## TASK
Copy, from the entries below, each line in which the string "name" appears.

##### INFORMATION #####

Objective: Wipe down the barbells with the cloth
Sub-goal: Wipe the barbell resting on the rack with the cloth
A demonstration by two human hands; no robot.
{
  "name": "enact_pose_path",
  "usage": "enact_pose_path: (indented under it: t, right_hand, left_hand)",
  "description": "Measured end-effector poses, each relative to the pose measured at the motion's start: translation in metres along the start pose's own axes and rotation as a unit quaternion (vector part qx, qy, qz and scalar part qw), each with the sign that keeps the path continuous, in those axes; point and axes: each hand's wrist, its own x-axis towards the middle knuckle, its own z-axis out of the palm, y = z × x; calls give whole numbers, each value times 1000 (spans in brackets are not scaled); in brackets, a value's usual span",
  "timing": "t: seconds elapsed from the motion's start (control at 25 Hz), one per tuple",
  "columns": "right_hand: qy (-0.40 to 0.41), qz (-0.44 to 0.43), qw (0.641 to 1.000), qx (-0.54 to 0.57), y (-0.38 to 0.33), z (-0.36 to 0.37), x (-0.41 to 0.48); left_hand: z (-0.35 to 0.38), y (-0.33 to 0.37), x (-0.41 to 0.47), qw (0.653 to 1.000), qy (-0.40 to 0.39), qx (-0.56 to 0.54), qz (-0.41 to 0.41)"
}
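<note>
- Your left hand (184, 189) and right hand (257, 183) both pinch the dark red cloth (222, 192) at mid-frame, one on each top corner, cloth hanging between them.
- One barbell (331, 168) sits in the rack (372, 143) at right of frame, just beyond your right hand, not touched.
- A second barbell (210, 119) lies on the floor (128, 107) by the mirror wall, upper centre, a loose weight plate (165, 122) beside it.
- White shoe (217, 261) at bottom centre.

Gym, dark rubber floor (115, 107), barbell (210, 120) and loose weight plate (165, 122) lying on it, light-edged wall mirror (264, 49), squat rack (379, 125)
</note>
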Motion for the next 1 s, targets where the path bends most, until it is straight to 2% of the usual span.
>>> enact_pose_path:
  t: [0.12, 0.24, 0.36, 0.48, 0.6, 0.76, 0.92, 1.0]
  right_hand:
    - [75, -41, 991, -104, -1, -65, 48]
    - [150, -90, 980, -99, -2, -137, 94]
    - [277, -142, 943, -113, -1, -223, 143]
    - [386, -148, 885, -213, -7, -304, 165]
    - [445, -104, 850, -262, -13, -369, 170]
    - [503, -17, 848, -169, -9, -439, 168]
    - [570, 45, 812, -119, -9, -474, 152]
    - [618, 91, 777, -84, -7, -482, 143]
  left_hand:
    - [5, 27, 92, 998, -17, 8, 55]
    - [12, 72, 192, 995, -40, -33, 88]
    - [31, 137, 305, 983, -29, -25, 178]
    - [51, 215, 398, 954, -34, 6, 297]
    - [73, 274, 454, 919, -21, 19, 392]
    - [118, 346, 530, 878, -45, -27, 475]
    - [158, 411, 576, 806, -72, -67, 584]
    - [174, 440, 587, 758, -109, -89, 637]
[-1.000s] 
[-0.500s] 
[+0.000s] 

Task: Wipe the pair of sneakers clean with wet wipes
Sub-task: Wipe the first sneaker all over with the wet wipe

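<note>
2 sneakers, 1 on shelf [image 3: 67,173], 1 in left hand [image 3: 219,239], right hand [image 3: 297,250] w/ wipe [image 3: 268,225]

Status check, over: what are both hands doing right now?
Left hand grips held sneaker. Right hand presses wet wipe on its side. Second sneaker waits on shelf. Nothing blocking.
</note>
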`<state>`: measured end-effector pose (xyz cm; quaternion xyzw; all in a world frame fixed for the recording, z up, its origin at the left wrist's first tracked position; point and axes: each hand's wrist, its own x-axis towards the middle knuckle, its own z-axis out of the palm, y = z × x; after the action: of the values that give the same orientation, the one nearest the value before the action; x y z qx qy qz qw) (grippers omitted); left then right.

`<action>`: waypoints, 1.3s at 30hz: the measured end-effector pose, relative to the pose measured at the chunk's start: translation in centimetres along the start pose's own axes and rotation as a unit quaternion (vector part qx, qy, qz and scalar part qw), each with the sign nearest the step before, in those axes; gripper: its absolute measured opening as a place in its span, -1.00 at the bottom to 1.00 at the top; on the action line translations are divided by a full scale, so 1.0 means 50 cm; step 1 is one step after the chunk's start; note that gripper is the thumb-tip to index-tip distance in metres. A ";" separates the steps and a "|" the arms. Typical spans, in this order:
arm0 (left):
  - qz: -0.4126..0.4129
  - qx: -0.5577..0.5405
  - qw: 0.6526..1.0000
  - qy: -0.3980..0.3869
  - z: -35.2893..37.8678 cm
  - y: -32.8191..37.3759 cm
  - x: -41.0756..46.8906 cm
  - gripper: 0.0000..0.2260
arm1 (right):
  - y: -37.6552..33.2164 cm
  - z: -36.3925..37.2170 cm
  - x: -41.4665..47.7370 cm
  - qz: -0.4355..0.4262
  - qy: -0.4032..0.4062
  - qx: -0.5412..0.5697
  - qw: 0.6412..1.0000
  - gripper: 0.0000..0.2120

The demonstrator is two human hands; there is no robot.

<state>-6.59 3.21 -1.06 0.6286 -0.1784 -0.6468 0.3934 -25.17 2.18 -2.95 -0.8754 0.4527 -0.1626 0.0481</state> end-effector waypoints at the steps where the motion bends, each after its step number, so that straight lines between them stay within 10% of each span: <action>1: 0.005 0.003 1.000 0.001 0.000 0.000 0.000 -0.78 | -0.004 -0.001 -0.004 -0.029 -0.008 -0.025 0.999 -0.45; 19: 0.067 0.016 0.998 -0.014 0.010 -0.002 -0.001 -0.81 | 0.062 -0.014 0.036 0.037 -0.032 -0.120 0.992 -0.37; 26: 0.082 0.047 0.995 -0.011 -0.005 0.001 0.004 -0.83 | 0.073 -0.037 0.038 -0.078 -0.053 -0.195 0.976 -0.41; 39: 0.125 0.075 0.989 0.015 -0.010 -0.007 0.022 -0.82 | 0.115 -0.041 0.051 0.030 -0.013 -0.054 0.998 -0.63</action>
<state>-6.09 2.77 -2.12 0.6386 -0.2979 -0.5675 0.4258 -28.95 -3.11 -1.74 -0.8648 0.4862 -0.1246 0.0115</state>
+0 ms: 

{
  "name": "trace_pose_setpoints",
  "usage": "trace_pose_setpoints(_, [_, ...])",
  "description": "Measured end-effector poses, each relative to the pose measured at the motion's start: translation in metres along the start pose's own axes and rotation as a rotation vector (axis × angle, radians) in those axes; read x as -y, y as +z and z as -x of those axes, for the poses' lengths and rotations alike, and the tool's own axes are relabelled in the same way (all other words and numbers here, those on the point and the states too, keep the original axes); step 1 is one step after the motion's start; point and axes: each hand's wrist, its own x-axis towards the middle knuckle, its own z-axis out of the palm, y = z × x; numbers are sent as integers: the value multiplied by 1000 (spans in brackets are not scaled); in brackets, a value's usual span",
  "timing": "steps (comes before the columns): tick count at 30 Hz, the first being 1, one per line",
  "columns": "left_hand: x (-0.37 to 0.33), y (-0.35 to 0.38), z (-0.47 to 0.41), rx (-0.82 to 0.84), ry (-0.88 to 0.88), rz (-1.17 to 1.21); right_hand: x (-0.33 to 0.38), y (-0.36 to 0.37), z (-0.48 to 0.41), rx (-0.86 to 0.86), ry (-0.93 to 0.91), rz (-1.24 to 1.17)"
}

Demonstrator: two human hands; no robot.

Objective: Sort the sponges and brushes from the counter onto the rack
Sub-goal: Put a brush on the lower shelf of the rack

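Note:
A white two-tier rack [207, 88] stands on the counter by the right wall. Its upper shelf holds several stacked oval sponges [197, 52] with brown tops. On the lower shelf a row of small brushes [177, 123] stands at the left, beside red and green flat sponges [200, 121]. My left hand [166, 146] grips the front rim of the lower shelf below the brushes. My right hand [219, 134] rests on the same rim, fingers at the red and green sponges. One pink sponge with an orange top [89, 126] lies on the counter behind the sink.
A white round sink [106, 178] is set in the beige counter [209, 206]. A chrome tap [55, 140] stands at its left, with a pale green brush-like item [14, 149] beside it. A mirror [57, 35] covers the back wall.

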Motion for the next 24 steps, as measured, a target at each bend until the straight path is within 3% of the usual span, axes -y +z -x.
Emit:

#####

## OUTPUT OF THE TASK
  "name": "enact_pose_path",
  "name": "trace_pose_setpoints",

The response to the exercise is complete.